Des scientifiques suisses ont administré une dose de LSD à des cobayes afin d’étudier comment les patients atteints de troubles mentaux graves perdent la notion de leur propre fin et du début des autres.
Le LSD et certains troubles mentaux, notamment la schizophrénie, peuvent rendre difficile la distinction entre soi-même et les autres. Et cela peut nuire aux tâches mentales quotidiennes et aux interactions sociales, a déclaré Katrin Preller, l’un des principaux auteurs de l’étude et psychologue à l’hôpital universitaire de psychiatrie de Zurich. En étudiant la façon dont le LSD brise le sentiment d’identité des personnes, les chercheurs ont cherché à trouver des cibles pour les futurs médicaments expérimentaux destinés à traiter la schizophrénie.
« Les personnes en bonne santé considèrent qu’avoir cette expérience cohérente du « soi » va de soi », a déclaré Preller à Live Science, « ce qui rend difficile d’expliquer pourquoi c’est si important. »
La dépression, a-t-elle ajouté, est également liée au sentiment d’identité. Alors que les personnes atteintes de schizophrénie peuvent se perdre complètement de vue, les personnes dépressives ont tendance à se « ruminer », incapables de rompre avec des schémas de pensée obsessionnels et orientés vers soi.
Mais ce type de phénomène est difficile à étudier, a déclaré Preller.
« Si vous voulez étudier l’expérience de soi, vous devez la manipuler », a déclaré Preller. « Et il y a très peu de substances qui peuvent réellement manipuler le sentiment de soi pendant que les patients sont allongés dans notre scanner IRM. »
L’une des substances qui le peut, cependant, est le LSD. Et c’est pourquoi cette expérience s’est déroulée à Zurich, a déclaré Preller. La Suisse est l’un des rares pays où il est possible d’utiliser le LSD sur des êtres humains pour la recherche scientifique. (L’expérience elle-même n’a pas semblé être l’utilisation la plus excitante de la drogue pour les sujets testés, qui étaient tous en bonne santé physique et ne souffraient pas de schizophrénie ou d’autres maladies. Après avoir pris la drogue, les sujets étaient allongés dans des machines IRM avec des lunettes vidéo attachées à leur visage, essayant d’établir un contact visuel avec un avatar généré par ordinateur. Une fois cette tâche accomplie, les sujets essayaient de regarder au loin un autre point de l’espace que l’avatar regardait également. C’est le genre de tâche sociale, a dit Preller, qui est très difficile si votre sens du soi est brisé.
Des études antérieures sur des animaux avaient suggéré que le 5-HT2 jouait un rôle clé dans la capacité du LSD à perturber le sens du soi. Les chercheurs pensaient que le blocage de ce récepteur chez l’homme pourrait réduire quelque peu l’effet du LSD.
Mais il s’est avéré que cela faisait plus que bloquer « quelque peu » l’effet : Il n’y avait pas de différence entre les performances des sujets ayant pris de la kétansérine et le groupe placebo.

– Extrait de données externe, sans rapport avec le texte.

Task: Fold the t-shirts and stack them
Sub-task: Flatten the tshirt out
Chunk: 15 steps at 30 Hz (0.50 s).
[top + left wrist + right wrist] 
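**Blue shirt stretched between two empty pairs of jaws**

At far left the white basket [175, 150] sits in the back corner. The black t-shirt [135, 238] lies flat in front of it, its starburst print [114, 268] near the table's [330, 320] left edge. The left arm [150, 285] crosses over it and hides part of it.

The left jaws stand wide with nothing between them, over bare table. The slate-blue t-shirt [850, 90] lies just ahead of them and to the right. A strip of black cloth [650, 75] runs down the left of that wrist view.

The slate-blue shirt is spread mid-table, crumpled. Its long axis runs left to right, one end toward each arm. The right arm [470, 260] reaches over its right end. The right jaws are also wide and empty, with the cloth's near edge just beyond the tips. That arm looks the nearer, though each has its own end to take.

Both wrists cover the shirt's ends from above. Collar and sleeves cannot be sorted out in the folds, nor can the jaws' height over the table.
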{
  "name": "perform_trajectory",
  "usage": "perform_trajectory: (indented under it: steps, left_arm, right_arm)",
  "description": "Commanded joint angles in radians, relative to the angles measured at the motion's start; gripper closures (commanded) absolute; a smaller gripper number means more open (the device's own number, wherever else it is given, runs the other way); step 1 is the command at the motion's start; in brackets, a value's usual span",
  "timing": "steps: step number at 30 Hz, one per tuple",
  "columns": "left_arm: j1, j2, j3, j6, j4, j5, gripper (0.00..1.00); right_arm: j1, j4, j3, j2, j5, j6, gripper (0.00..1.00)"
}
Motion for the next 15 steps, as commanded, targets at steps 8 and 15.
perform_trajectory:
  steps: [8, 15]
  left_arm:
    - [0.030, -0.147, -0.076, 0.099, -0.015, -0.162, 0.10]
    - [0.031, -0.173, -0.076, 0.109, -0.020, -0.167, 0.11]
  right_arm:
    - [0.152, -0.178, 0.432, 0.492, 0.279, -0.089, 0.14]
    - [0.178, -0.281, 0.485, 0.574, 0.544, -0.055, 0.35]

« Cela nous a surpris, car le LSD interagit avec de nombreux récepteurs , pas seulement le 5-HT2 », a déclaré Preller.
Mais les effets mesurables les plus spectaculaires du LSD ont entièrement diminué lorsque les sujets ont d’abord pris de la kétansérine.
Cela indique provisoirement que le 5-HT2 joue un rôle important dans la régulation du sentiment de soi dans le cerveau, a déclaré Preller. La prochaine étape, a-t-elle ajouté, est de travailler sur des médicaments qui ciblent ce récepteur et de voir s’ils pourraient atténuer certains des symptômes des maladies psychiatriques graves qui affectent le sentiment de soi.
L’article détaillant les résultats de l’étude a été publié aujourd’hui (19 mars) dans The Journal of Neuroscience.